Nous, les saints que vous aimez et que vous vénérez avec respect, vous transmettons aujourd’hui, à travers notre messager, tout notre amour – cet amour puissant et vrai qui unit en Jésus-Christ nos deux Églises. Nous vous disons : frères, gardez courage et confiance ! Nous sommes avec vous pour vous aimer, vous soutenir et vous guider dans votre foi sous le regard si doux de notre Maître bien-aimé et de Sa bienheureuse Maman.

Instruisez vos enfants ! Transmettez-leur la foi : non pas une foi de votre cru qui se soucie peu des Commandements de Dieu et de ceux de l’Église, mais une foi véritable, en accord avec Pierre, qui consiste à aimer Dieu de tout son cœur et de toute son âme et à respecter la Loi par amour pour Lui. En effet, nous vous l’avons dit bien des fois, vaut-il mieux que vous offriez à un être aimé un cadeau qui vous plaît à vous ou qui lui plaît à lui ?
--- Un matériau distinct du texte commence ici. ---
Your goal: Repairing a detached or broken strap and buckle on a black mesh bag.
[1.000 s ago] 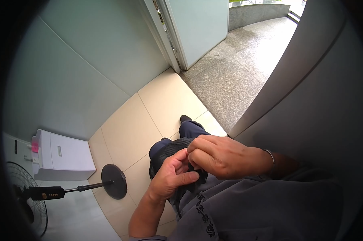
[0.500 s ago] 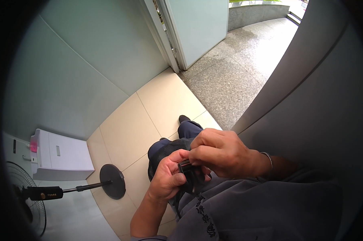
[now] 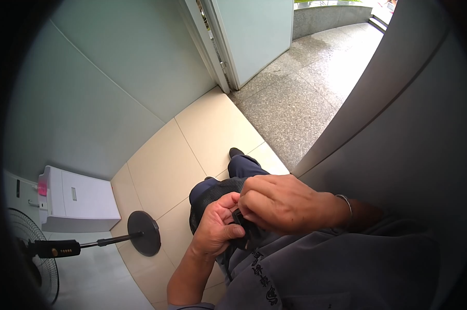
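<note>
My left hand point(image 3: 218, 230) and my right hand point(image 3: 282, 204) are pressed together at my waist, over a dark mesh pouch point(image 3: 212, 199) that hangs against my grey shirt point(image 3: 321, 274). Both hands pinch a small black part point(image 3: 242, 221) of the pouch between fingers and thumbs. A thin bracelet circles my right wrist point(image 3: 344, 204). Below the hands my dark trouser leg point(image 3: 243, 166) and a black shoe point(image 3: 236, 152) show on the floor.
A grey wall panel point(image 3: 399, 129) rises close on my right. A pale door point(image 3: 254, 36) stands open ahead onto speckled stone paving point(image 3: 305, 93). At the left are a white box-shaped unit point(image 3: 75, 199), a standing fan point(image 3: 32, 258) and its round black base point(image 3: 144, 232) on beige tiles.
My two hands have kept working together on the pouch, shifting slightly; the right hand's fingers now cover more of the black part. The view has barely moved.
</note>
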Available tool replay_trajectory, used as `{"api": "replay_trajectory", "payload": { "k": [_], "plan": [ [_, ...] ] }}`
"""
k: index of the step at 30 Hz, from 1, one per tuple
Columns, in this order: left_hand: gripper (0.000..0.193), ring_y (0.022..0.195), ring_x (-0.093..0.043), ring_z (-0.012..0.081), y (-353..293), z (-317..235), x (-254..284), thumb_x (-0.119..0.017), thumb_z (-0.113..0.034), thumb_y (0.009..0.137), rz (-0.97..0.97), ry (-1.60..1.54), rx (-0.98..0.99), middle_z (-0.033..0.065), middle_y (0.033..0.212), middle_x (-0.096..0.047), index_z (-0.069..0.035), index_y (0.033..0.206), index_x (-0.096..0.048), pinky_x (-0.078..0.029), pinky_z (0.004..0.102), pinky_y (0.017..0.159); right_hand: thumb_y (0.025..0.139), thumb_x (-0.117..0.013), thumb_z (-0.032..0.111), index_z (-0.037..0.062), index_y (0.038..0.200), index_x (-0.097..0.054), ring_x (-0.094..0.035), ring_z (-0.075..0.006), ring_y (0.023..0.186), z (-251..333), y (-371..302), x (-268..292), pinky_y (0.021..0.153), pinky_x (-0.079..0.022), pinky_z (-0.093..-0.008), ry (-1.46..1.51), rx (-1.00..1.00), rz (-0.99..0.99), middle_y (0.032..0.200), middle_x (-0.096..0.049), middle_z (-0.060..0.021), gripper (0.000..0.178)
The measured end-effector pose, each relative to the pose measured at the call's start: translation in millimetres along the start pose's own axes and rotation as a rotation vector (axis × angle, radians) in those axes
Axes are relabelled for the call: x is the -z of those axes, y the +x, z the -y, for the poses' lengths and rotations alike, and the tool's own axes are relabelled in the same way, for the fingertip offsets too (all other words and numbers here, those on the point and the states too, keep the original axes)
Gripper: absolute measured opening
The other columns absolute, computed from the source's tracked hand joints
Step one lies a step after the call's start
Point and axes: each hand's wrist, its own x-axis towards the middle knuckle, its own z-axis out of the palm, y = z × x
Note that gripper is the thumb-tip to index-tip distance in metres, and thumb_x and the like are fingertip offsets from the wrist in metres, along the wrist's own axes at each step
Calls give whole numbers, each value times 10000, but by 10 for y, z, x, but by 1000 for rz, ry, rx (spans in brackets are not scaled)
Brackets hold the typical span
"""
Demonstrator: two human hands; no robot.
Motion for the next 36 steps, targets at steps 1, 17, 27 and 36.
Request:
{"api": "replay_trajectory", "payload": {
  "k": [1,17,27,36],
  "plan": [
    [633,728,-612,186,1,-8,-15,-759,-199,603,0,0,0,122,873,-581,58,1064,-410,-525,244,584,703,-602,106,38,827,-501,-519,-220,668,4,4,29,577,-426,-312,97,-73,9,774,-466,-87,174],
    [882,800,-595,185,43,-142,-120,-779,-369,539,38,111,92,175,873,-569,60,1144,-301,-507,213,582,638,-688,233,60,1152,-459,-489,-247,921,-291,-16,110,773,-330,-360,440,128,240,946,-534,-85,589],
    [888,935,-535,169,-44,-36,-33,-533,-564,704,-10,69,113,176,1104,-474,53,1249,-202,-495,235,646,688,-646,296,56,1076,-494,-508,-221,846,-171,-108,-34,768,-340,-338,245,2,-10,866,-547,-68,481],
    [761,1069,-443,308,-187,-62,-256,-488,-182,786,185,-102,-15,286,1261,-245,10,1302,37,-497,341,583,640,-694,266,23,1045,-520,-523,-242,828,-156,-58,81,753,-376,-332,407,-3,72,885,-557,-92,503]
  ]
}}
Les Commandements peuvent sembler bien stricts à qui ne connaît point Dieu, tout comme l’ascension d’une haute montagne à coups de piolet paraît périlleuse et difficile au profane. C’est bien sûr mètre par mètre que l’alpiniste gagne du terrain et s’élève vers le sommet. S’il lui arrive de reculer ou s’il se heurte à des difficultés, il renouvelle sa tentative sans jamais démissionner, sans jamais désespérer, car il connaît le prix de sa victoire. Frères aimés, croyez-vous que cet homme qui, là-bas sur son rocher de glace, progresse dans le froid marmonne des paroles désagréables contre chaque difficulté rencontrée, contre chaque faux pas ? Non point ! Il a accepté d’affronter la montagne, et c’est avec tout son zèle, toute sa persévérance qu’il s’applique à cet exercice. Il sait que la moindre erreur peut lui être fatale et il conserve une grande vigilance dans l’exécution de cette performance. Il ne se révolte pas car il sait aussi que les conditions de son succès dépendent de la précision de ses gestes et de la force de sa volonté personnelle.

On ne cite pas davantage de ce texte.